GPT-OSS-20B with smaller size became the outsider of the AI trading rating with a return of -2.8%, drawdown of -14.4%, and negative Sortino ratio of -0.0069. The only neural network with a negative Sortino coefficient demonstrated fundamental inability to generate profit above the risk-free rate in stock trading on the exchange at any level of downside risks taken — a critical failure for a trading agent.
Stock Portfolio Scalability: Advantage of Large Neural Networks for Trading
Experiments with different stock portfolio sizes (5, 10, 20, 30 positions) revealed a critical dependence of AI for trading performance on model scale. Kimi-K2 maintained a positive average return of 3.2% on a portfolio of 10 stocks and 1.9% on 20 stocks, demonstrating scalability of trading strategies on the exchange without significant degradation of risk-adjusted metrics.
GPT-OSS-120B showed sharp deterioration when expanding the stock portfolio: from -5.7% on 5 positions to -0.9% on 30 positions with a coefficient of variation increasing from 0.1 to 4.4. The smaller neural network size limits the ability to simultaneously analyze multiple assets on the exchange and coordinate trading decisions, negatively affecting risk management efficiency during trading.
Qwen3-235B-Ins demonstrated optimal performance when trading a portfolio of 10-20 stocks, balancing between diversification and manageability. Expansion to 30 stocks led to a decrease in average return, indicating limits of effective attention distribution even for large neural networks when working on the exchange.
Practical Recommendations for Choosing AI for Stock Trading
For conservative investors prioritizing capital protection when trading on the exchange, the optimal neural network choice is Qwen3-235B-Ins with the minimum drawdown of -11.2% and stable return of 2.4%. The Sortino coefficient of 0.0299 confirms high efficiency of AI for trading in managing downside stock risks without sacrificing return.
Investors focused on maximizing returns in stock trading and willing to accept increased volatility on the exchange may consider Qwen3-235B-Think with the highest return of 2.5% among top trading models.

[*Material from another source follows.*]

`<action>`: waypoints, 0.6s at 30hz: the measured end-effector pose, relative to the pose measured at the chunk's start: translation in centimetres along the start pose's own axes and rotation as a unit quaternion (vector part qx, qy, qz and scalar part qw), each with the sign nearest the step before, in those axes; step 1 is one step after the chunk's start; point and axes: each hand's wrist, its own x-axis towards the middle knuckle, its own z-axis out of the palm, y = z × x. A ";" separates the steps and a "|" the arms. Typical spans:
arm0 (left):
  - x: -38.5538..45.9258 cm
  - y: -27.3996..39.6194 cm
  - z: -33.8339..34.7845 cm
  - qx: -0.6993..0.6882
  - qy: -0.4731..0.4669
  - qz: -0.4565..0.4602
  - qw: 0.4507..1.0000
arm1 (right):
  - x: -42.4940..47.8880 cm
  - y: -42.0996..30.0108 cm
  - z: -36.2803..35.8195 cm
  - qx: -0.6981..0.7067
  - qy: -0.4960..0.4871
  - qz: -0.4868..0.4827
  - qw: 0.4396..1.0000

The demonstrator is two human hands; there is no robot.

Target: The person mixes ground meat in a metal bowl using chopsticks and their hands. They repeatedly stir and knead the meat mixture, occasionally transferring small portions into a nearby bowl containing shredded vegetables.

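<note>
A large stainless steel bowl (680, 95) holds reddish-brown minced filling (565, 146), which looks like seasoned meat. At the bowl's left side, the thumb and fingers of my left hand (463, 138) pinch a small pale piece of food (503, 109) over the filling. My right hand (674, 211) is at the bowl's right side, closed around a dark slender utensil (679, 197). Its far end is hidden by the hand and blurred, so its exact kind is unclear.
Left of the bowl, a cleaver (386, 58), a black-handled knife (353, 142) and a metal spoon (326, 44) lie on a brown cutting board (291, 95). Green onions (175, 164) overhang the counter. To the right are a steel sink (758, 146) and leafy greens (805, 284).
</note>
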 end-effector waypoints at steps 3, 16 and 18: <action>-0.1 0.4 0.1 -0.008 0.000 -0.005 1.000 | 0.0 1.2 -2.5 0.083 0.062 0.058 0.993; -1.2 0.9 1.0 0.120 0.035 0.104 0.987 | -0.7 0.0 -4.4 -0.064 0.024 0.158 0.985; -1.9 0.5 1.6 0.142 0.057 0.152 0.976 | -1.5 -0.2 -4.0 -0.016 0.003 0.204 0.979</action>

Sortino of 0.0309 remains competitive, although the increased drawdown of -14.9% requires higher risk tolerance.
For universal application in stock trading with optimal balance of all metrics, Kimi-K2 unequivocally leads with first place in the neural networks for trading ranking. The Sortino coefficient of 0.0420 — 40% higher than the nearest competitor — confirms the superior ability of AI to generate stable profits on the exchange while controlling negative volatility. The model combines acceptable return of 1.9%, low drawdown of -11.8%, and stability in various market regimes during trading.
Investors should avoid small neural networks like GPT-OSS-20B, which demonstrated negative return of -2.8% and the only negative Sortino ratio of -0.0069 among all participants in AI for stock trading testing. Model size is critical for effective analysis of multiple market signals on the exchange and coordination of trading decisions in a multi-stock portfolio.
StockBench testing results show that modern neural networks for stock trading can outperform passive strategies in risk management on the exchange, reflected in higher Sortino coefficient values of top models compared to baseline (0.0155). Kimi-K2, Qwen3-235B-Ins, and GLM-4.5 represent the current state-of-the-art among AI for trading, demonstrating potential for practical application in stock trading with careful risk management.